Entscheidungsdatum: 25.01.2018
Bei einem überbesetzten Spruchkörper kann zum beauftragten Richter nur ein Richter bestimmt werden, der nach dem kollegiumsinternen Geschäftsverteilungsplan im Zeitpunkt der Übertragungsentscheidung mit der Sache befasst ist.
Die Rechtsbeschwerde gegen den Beschluss des Landgerichts Ingolstadt - 2. Zivilkammer - vom 5. September 2017 wird auf Kosten des Betroffenen mit der Maßgabe zurückgewiesen, dass Dolmetscherkosten in allen Instanzen nicht erhoben werden.
Der Gegenstandswert des Rechtsbeschwerdeverfahrens beträgt 5.000 €.
I.
Der Betroffene, ein marokkanischer Staatsangehöriger, versuchte am 24. Juni 2017 mit dem Zug aus Österreich kommend in das Bundesgebiet einzureisen. Da er über keine aufenthaltslegitimierenden Dokumente verfügte, verweigerte die beteiligte Behörde ihm die Einreise. Mit Beschluss vom 30. Juni 2017 hat das Amtsgericht auf Antrag der beteiligten Behörde Haft zur Sicherung der Zurückweisung des Betroffenen nach Marokko bis zum 15. September 2017 angeordnet. Auf dessen Beschwerde hat das Landgericht die Haftdauer auf den Zeitraum bis zum 12. September 2017 beschränkt und das Rechtsmittel im Übrigen zurückgewiesen.

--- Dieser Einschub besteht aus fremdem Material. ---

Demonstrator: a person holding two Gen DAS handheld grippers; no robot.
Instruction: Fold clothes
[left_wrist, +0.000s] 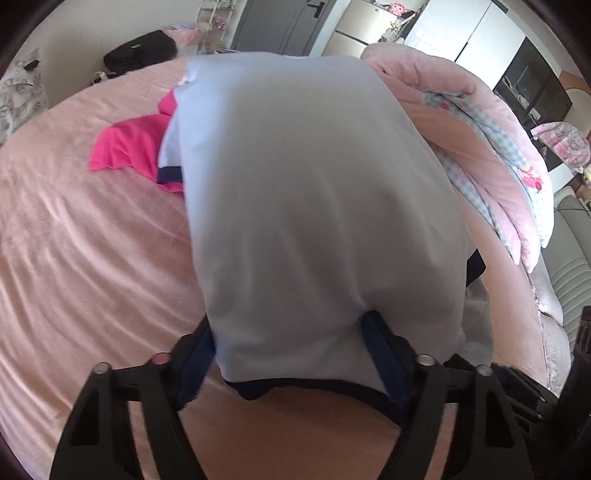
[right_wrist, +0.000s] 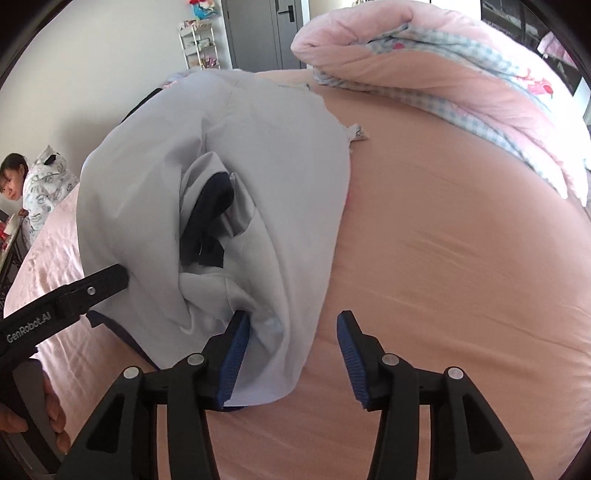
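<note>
Releasing a fold, you part both tools, left tool (left_wrist: 291, 354) and right tool (right_wrist: 291, 354), around the pale blue shirt (left_wrist: 314, 184) on the bed (left_wrist: 92, 258); neither grips it; next, smoothing looks due.

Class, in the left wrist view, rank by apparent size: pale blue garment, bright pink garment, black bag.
1. pale blue garment, though its nearness to the camera exaggerates it
2. bright pink garment
3. black bag, farthest away

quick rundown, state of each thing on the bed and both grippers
light blue shirt: folded over, lying on the bed
pink garment: spread flat, partly under the shirt
quilt: rolled up at the bed's edge
left gripper: open, shirt hem between fingers
right gripper: open, gripping nothing
</note>
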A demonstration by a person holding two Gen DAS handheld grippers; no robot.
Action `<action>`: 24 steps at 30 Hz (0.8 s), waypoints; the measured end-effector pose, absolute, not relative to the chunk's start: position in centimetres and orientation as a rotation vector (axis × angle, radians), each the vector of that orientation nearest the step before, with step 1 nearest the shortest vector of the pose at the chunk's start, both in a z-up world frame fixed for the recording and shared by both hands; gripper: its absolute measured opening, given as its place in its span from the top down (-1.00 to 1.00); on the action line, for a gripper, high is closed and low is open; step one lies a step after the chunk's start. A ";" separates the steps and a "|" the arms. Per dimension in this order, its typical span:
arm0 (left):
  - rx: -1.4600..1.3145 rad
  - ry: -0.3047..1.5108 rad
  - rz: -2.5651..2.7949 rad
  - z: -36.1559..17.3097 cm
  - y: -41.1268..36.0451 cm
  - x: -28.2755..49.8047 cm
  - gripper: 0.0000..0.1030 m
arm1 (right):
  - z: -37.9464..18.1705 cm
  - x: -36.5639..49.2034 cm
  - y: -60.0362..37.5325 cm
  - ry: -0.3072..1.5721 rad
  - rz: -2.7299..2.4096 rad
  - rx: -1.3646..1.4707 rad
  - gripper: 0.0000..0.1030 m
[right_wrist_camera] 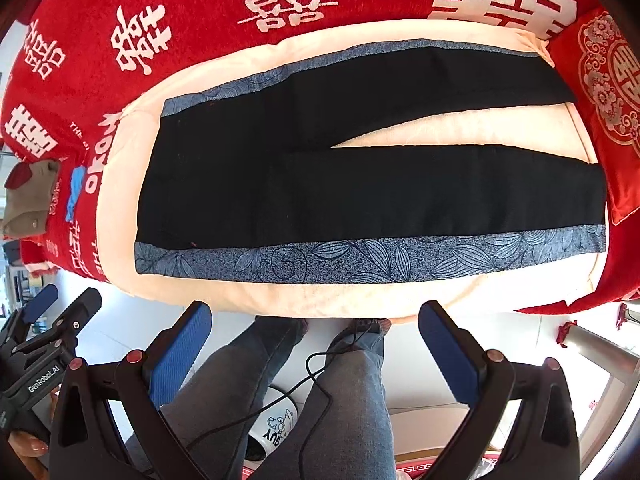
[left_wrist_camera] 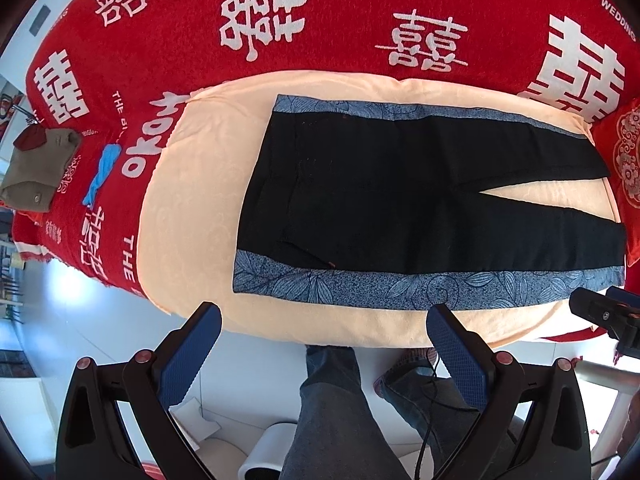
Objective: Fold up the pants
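Black pants (left_wrist_camera: 400, 196) with blue leaf-patterned side stripes lie flat on a cream pad (left_wrist_camera: 192, 184), waist to the left, legs to the right and slightly parted. They also show in the right wrist view (right_wrist_camera: 320, 184). My left gripper (left_wrist_camera: 324, 320) is open and empty, hovering in front of the pad's near edge, below the near stripe. My right gripper (right_wrist_camera: 316, 316) is open and empty, also off the near edge. Each gripper shows in the other's view: the right one at the right (left_wrist_camera: 608, 312), the left one at the left (right_wrist_camera: 52, 320).
The pad lies on a red bedspread (left_wrist_camera: 320, 20) with white characters. A red cushion (right_wrist_camera: 604, 92) sits at the right end. A folded khaki garment (left_wrist_camera: 36, 168) and a blue item (left_wrist_camera: 102, 172) lie at the left. The person's legs (right_wrist_camera: 320, 392) and a cable are below.
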State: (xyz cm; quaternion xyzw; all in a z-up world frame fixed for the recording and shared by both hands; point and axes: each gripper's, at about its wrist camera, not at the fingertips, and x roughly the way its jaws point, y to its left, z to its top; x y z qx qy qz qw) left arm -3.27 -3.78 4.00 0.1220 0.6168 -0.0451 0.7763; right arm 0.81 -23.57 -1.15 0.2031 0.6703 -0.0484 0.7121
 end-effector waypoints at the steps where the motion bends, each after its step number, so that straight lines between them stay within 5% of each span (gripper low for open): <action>1: 0.261 1.340 -0.096 3.9 -3.7 -3.2 -1.00 | -1.2 0.7 -23.7 1.487 -0.107 0.452 -1.00; 24: 0.317 1.383 -0.182 -1.9 -0.6 1.1 -1.00 | -4.8 2.5 -22.5 1.493 -0.281 0.542 -1.00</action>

Mit der Rechtsbeschwerde beantragt der Betroffene, der am 11. September 2017 nach Marokko zurückgeführt worden ist, festzustellen, durch den Beschluss des Amtsgerichts und des Landgerichts in seinen Rechten verletzt zu sein.
II.
Nach Auffassung des Beschwerdegerichts sind die Voraussetzungen für die Anordnung der Zurückweisungshaft nach § 15 Abs. 5 Satz 1 AufenthG gegeben. Der Haftantrag der beteiligten Behörde genüge den Anforderungen gemäß § 417 Abs. 2 FamFG. In materieller Hinsicht liege eine Zurückweisungsentscheidung vor, die nicht unmittelbar habe vollzogen werden können. Die Freiheitsentziehung genüge auch dem Grundsatz der Verhältnismäßigkeit. Der Beschleunigungsgrundsatz sei gewahrt. Die Verkürzung der Haftzeit beruhe darauf, dass für den 11. September 2017 ein Flug nach Casablanca habe gebucht werden können.
III.
Die gemäß § 70 Abs. 3 Satz 1 Nr. 3 FamFG mit dem Feststellungsantrag nach § 62 FamFG statthafte und auch im Übrigen (§ 71 FamFG) zulässige Rechtsbeschwerde ist - mit Ausnahme der von Amts wegen zu ändernden Kostenentscheidung des Beschwerdegerichts - unbegründet.
1. Das Verfahren des Beschwerdegerichts leidet entgegen den von der Rechtsbeschwerde erhobenen Rügen an keinen Verfahrensfehlern.
a) Nicht zu beanstanden ist die von einem Mitglied des Beschwerdegerichts durchgeführte persönliche Anhörung des Betroffenen und die Verwertung des Anhörungsergebnisses durch die Kammer in der Spruchbesetzung.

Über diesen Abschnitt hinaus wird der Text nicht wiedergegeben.